Mine tended to grow not because I put in new story lines, but because I kept adding story depth. Like in the novella The Cut-Up Man, it was supposed to be a straightforward story about an assassin whose mission was something more than he was led to believe. He gets to the spacestation his mission's on, does some investigation, things become clear, and--boom!--story reveal, end of short story. But I kept asking myself...who is this guy? Why did he become this kind of an assassin? Who would do that to themselves? (Avoiding spoilers.) And same for the antagonists (or is everyone an antagonist when the story's about an anti-hero?).
Ended up adding several flashbacks, foreshadowings, things like that. Before I knew it, there's my new novella.
And the novelette (Please Don't) Put Your Wires In My Brain, which turned out really dark (it's the creation of a character who will show up in later stories as a primary antagonist), grew longer out of a process of discovering backstory I never knew was in there until I wrote the thing. It's kind of like what Michelangelo said about sculptures:
"Every block of stone has a statue inside it and it is the task of the sculptor to discover it."
Same thing with stories. They already exist on the page/screen...you have to just write until you discover them.

My current project, a finished novel now being edited, generated a lot of story lines, but by the end it all came back to the original story line, and finished much the way I intended.

That's what the "edit" button is for!

It's amazing how unforeseen story lines can resolve themselves on their own, even if you don't have a clear resolution beforehand.
And that's really the reason I always begin writing with a generally known ending. I may not know which characters are going to do certain tasks in the end, but by the time I get there that has become clear.
Often I know what I think of as the hilltops of my story: set piece action scenes where plot moving conflicts happen. But the valleys are terra incognito for the most part, which makes them both terrifying and exciting areas to write. You never know what you'll find there, or whether what's lurking in the fog of those valleys is going to throw everything into disarray!

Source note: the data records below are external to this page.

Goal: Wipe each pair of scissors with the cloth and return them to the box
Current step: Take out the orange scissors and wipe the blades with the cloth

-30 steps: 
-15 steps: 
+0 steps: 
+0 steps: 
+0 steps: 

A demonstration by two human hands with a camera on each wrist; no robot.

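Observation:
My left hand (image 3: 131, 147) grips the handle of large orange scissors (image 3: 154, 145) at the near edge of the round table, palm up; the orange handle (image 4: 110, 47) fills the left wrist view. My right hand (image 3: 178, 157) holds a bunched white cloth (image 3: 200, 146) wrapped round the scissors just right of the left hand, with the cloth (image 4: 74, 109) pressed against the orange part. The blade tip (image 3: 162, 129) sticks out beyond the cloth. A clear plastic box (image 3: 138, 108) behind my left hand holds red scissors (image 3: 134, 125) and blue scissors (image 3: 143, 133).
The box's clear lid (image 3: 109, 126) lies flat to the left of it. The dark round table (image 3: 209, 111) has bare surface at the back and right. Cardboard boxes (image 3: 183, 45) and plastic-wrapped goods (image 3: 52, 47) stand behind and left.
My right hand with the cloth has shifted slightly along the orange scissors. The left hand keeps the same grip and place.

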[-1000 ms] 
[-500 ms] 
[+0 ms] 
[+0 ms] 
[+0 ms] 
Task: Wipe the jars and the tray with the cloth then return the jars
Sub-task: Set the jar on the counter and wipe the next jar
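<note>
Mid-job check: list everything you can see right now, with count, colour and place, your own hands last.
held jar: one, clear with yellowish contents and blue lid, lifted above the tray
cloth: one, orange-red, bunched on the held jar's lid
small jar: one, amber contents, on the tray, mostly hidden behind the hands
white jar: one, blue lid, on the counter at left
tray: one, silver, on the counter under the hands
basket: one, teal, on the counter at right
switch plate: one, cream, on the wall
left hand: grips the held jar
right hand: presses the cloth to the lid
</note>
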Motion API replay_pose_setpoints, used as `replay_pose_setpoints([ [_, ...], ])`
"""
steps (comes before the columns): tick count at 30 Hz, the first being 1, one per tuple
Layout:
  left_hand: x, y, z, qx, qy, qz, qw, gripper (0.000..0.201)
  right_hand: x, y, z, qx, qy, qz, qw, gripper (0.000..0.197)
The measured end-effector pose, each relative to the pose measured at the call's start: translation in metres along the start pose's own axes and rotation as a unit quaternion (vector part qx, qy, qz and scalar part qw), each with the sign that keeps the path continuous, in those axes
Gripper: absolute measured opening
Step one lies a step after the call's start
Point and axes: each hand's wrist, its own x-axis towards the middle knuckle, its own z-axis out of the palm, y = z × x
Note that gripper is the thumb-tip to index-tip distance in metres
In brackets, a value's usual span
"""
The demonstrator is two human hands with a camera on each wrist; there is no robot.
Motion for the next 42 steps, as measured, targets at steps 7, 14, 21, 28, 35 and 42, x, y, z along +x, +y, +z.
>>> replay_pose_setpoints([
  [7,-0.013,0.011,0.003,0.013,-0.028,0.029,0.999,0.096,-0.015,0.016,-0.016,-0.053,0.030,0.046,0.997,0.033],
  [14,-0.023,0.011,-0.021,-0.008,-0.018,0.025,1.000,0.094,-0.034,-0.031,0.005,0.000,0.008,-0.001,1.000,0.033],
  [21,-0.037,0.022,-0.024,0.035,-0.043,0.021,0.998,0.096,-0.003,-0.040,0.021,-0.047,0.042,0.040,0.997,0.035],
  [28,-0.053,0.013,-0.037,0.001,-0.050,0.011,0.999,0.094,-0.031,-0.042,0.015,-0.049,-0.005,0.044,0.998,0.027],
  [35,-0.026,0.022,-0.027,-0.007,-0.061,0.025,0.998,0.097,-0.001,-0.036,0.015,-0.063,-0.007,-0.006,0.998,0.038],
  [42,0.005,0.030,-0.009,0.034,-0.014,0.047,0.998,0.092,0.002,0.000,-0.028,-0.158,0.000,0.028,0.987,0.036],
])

Thank you for showing me I'm not alone out in this frightening world of "Oh, my!" writing.
These are in the same universe as my Oct, 2013 release NightBird Calling. Two of these stories have direct tie-ins to NightBird, but neither is a "must read before" story.
I've been using short fiction in this series as a way to do world creation. They allow me to focus on small aspects of that universe's history and cultures without bogging down a longer book in data dumps.
Anyway, two of my wayward short stories have turned into novelettes. Naughty short stories!
Currently this universe is comprised of:
"(Please Don't) Put Your Wires In My Brain" is one of the novelettes, which I'm editing...very dark and rather violent in parts...perhaps a bit problematic to some.
"The Cut-Up Man" is the other (currently) novelette...I don't think it'll reach full novella length! This will be the title story for the collection as well.